The Health Study from Harvard Medical School found that the more friends women had, the less likely they were to develop physical impairments as they aged, and the more likely they were to be leading a joyful life. In fact, the results were so significant, the researchers concluded, that not having close friends or confidantes was as detrimental to your health as smoking or carrying extra weight!

And that's not all! When the researchers looked at how well the women functioned after the death of their spouse, they found that even in the face of this biggest stressor of all, those women who had a close friend and confidante were more likely to survive the experience without any new physical impairments or permanent loss of vitality.
Those without friends were not always so fortunate.

Yet, if friends counter the stress that seems to swallow up so much of our life these days, if they keep us healthy and even add years to our life, why is it so hard to find time to be with them? That's a question that also troubles researcher Ruthellen Josselson, Ph.D., co-author of /Best// //Friends:// //The Pleasures and Perils of Girls' and Women's Friendships/ (Three Rivers Press, 1998).

Every time we get overly busy with work and family, the first thing we do is let go of friendships with other women, explains Dr. Josselson. We push them right to the back burner. That's really a mistake because women are such a source of strength to each other. We nurture one
another.

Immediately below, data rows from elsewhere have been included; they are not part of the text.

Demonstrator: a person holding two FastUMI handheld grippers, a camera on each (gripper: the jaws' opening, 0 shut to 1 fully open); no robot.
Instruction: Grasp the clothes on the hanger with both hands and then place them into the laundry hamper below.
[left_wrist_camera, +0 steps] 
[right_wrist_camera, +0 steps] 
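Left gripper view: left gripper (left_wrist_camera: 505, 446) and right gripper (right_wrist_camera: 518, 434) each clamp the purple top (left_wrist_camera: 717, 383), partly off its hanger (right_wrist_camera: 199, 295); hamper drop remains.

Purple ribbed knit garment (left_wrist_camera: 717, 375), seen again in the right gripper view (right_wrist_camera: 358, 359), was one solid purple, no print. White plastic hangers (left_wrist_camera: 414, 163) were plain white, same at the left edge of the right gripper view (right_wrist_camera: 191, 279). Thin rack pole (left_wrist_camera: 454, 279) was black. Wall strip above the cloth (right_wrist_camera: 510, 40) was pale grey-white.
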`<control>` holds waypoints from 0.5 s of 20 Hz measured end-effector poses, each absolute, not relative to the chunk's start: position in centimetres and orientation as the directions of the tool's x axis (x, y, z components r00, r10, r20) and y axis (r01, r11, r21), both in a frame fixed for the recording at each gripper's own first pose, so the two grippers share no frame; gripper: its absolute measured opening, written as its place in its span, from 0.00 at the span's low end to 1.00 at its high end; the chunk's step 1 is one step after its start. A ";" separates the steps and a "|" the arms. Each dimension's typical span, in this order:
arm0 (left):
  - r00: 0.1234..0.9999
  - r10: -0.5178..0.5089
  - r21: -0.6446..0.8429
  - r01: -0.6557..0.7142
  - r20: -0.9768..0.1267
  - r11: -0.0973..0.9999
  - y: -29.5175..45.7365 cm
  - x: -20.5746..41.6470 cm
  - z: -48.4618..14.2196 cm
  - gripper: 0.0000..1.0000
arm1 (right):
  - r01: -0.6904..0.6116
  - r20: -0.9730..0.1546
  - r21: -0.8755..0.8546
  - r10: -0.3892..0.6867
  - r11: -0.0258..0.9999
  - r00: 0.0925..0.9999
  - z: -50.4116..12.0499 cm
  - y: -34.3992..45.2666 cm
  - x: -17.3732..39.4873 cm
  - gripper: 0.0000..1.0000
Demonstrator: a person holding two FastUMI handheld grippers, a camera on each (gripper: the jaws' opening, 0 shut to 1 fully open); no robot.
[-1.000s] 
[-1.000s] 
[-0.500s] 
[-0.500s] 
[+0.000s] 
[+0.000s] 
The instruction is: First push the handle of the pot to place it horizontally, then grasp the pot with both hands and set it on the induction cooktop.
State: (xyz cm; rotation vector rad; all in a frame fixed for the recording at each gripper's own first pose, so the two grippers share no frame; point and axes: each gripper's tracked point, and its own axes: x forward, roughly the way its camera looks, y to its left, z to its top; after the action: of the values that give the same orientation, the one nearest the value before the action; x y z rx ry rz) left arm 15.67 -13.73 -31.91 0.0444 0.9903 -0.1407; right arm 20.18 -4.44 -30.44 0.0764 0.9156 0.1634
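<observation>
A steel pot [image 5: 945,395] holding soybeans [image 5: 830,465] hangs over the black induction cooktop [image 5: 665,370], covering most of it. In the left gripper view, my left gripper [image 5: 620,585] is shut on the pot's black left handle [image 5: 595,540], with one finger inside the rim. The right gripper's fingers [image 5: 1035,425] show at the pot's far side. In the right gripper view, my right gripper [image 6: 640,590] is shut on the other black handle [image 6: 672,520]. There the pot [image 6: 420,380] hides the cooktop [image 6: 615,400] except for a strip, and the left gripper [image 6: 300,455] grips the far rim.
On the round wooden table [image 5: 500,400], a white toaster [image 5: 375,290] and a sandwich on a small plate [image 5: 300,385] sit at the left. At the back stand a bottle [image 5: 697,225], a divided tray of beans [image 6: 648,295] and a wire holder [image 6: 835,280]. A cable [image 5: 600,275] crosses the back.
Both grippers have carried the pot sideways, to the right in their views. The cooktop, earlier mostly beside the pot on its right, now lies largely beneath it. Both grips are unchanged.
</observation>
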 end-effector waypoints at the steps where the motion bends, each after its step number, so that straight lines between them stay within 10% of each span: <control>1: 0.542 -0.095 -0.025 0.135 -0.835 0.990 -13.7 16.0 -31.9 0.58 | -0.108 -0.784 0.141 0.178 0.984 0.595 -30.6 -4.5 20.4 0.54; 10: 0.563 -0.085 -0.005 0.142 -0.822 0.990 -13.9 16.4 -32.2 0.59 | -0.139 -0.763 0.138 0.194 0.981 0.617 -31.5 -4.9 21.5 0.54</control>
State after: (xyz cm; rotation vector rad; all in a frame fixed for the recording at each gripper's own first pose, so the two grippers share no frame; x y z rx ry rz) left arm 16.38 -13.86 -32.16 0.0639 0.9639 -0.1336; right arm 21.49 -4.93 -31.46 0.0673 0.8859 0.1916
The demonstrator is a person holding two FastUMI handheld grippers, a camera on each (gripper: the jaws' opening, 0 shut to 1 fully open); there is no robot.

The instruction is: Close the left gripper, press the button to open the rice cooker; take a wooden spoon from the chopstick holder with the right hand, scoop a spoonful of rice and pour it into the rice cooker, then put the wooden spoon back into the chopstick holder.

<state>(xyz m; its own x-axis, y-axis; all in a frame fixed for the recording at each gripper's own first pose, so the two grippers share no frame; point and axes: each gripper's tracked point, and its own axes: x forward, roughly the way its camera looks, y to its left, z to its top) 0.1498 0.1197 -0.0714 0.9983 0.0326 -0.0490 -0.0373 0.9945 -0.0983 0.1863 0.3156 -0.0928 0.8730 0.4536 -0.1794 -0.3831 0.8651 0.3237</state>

And we need to have unpressured space in which we can do the special kind of talk that women do when they're with other women. It's a very healing experience.

7 comments:

Mile High Pixie said...

You (or the article) ask(s) a good question at the end there: why do we push those relationships to the back burner when we know they do so much for us? I'm finding in my own life right now that a lot of these relationships in my life do more for the other party and not so much for me, or at least not as much as I thought. I suppose it depends on the kind of person one is, but for me I find that it becomes "my role" to be funny and kind and supportive and uplifting, and "hanging out with friends" becomes one more job/performance that I have to do. So while it looks like I'm backing away from some friends right now, what I'm really doing is reclaiming my space, energy, and sanity until I can either find ways to limit my time with them or find and/or nurture truly two-way relationships.

Lilylou said...

I find that too, Pixie, and have to reclaim space myself, when I find myself in the position of being the role instead of a person. Good point.

Miss Kitty said...

LOVE the article! And I agree with MHP that these relationships, even though they're very important, can sometimes feel like just one more performance or chore. Perhaps we need to reevaluate how/whether we "perform" in our everyday lives?

Lilylou said...

Thanks, Miss K, for the observation.

Anonymous said...

Great article! Thank you for posting. Unfortunately, I am having trouble verifying the original study. Does anyone else know where to find it? It is too good and fascinating to loose.

Anonymous said...

found it --
http://www.newsroom.ucla.edu/portal/ucla/UCLA-Researchers-Identify-Key-Biobehavioral-1478.aspx

the original text is found at google books.

Lilylou said...

Thank you so much, Anon, for digging up the full citation!